Makna tradisi Cheng Beng pada setiap masyarakat Tionghoa di berbagai daerah Indonesia pada dasarnya sama. Begitu pun orang Tionghoa di Kota Padang. Mereka memaknai tradisi Cheng Beng sebagai hari persembahan dan doa kepada leluhur, karena tanpa orang tua, tentunya yang masih hidup ini tidak mungkin bisa ada di dunia. Dengan melaksanakan tradisi ini, semua kerabat dekat, saudara, anak-anak, bisa berkumpul bersama, sehingga hubungan semakin erat terjalin dan juga menjalin komunikasi dan kekerabatan diantara sanak keluarga.

Masyarakat etnik Tionghoa di Kota Padang sendiri sudah melakukan tradisi ini sejak generasi pertama. Pemakaman leluhur orang Tionghoa dapat kita jumpai di Bukit Sentiong tepi Sungai Batang Harau. 
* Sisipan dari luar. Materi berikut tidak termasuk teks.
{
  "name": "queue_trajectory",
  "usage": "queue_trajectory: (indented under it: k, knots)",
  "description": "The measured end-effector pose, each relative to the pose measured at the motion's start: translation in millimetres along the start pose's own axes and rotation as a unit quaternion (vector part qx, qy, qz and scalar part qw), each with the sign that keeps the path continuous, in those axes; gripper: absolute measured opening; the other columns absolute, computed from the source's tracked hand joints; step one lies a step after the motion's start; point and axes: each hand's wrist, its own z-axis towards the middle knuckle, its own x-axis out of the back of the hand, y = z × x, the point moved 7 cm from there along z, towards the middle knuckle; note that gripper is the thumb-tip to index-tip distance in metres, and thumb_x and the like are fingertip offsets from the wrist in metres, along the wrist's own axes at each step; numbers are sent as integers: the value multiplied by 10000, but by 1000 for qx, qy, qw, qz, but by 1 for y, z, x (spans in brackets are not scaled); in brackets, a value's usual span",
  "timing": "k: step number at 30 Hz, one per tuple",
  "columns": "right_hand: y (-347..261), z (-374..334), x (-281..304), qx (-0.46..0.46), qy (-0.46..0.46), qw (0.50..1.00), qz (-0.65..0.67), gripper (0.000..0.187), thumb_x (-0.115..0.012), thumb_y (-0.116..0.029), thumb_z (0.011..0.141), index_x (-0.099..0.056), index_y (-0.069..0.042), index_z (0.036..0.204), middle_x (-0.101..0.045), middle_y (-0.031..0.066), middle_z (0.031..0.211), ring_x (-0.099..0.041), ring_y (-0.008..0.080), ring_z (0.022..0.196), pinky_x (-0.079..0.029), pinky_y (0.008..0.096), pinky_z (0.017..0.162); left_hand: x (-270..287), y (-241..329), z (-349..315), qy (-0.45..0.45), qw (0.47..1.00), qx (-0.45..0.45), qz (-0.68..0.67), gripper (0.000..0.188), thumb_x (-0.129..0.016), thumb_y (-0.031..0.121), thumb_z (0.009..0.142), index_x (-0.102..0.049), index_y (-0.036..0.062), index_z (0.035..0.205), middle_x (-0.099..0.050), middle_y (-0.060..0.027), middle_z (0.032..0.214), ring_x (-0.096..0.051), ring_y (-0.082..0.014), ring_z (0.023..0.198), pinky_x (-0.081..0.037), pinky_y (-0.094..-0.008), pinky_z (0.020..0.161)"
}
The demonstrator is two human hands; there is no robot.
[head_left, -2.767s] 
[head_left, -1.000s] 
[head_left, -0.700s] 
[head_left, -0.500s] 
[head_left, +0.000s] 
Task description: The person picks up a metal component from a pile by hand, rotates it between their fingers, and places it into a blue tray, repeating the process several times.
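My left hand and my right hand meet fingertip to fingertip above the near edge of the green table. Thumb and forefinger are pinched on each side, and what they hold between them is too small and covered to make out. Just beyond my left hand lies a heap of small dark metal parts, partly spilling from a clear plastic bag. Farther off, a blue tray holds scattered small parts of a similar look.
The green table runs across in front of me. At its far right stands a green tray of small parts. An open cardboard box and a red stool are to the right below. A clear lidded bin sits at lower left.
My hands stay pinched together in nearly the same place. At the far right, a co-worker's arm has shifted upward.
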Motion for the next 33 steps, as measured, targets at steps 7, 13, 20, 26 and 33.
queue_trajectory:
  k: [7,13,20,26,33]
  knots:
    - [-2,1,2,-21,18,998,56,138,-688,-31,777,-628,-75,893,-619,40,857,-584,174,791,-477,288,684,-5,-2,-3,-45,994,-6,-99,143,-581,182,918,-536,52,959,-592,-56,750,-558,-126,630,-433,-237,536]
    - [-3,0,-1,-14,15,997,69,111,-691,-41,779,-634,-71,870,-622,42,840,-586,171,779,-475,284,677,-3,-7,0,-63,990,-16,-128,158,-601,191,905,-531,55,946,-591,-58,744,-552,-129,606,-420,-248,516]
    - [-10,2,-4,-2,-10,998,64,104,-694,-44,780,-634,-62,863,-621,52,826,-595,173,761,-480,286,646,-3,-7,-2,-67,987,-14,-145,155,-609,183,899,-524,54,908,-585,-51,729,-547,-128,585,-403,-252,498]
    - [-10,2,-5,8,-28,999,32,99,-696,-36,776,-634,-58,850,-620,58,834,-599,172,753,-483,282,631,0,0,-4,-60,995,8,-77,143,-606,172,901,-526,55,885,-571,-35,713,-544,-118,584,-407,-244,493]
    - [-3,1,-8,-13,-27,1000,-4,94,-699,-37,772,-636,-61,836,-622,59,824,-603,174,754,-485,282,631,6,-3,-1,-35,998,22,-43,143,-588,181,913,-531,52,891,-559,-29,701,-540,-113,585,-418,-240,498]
Dewasa ini tradisi Cheng Beng bagi kalangan Tionghoa mulai kehilangan makna. Salah satu Faktor penyebabnya yaitu permasalahan lahan. Pemakaman etnis Tionghoa awalnya terletak di Bukit Sentiong sudah diakui sejak tahun 1851 terpaksa harus dipindahkan.

Pada tahun 1989, pemakaman etnis Tionghoa ini dipindahkan ke Bungus Teluk Kubung. Pemindahan ini dikarenakan faktor lahan yang mengakibatkan keluarga mayat harus membayar retribusi kepada pemerintah. Berjalannya waktu, Cheng Beng tidak lagi menjadi ikon masyarakat etnik Tionghoa, hingga saat ini tradisi ini hanya dilakukan oleh kalangan tertentu. Keluarga Tionghoa banyak melakukan kremasi dibanding  melakukan prosesi pemakaman. 

Kendati demikian, nilai-nilai pembelajaran moral dari tradisi Cheng Beng harus ditanamakan dan di pertahankan kepada generasi penerus Tionghoa.  Terdapat empat internalisasi nilai-nilai moral yang dapat ditanamkan dalam upacara Cheng Beng. Empat nilai kemoralan (moral) dalam tradisi Cheng Beng yaitu sikap menghormat kepada leluhur/hierarki keluarga, penguatan komunitas keluarga, sikap rendah diri dan bederma (dana). 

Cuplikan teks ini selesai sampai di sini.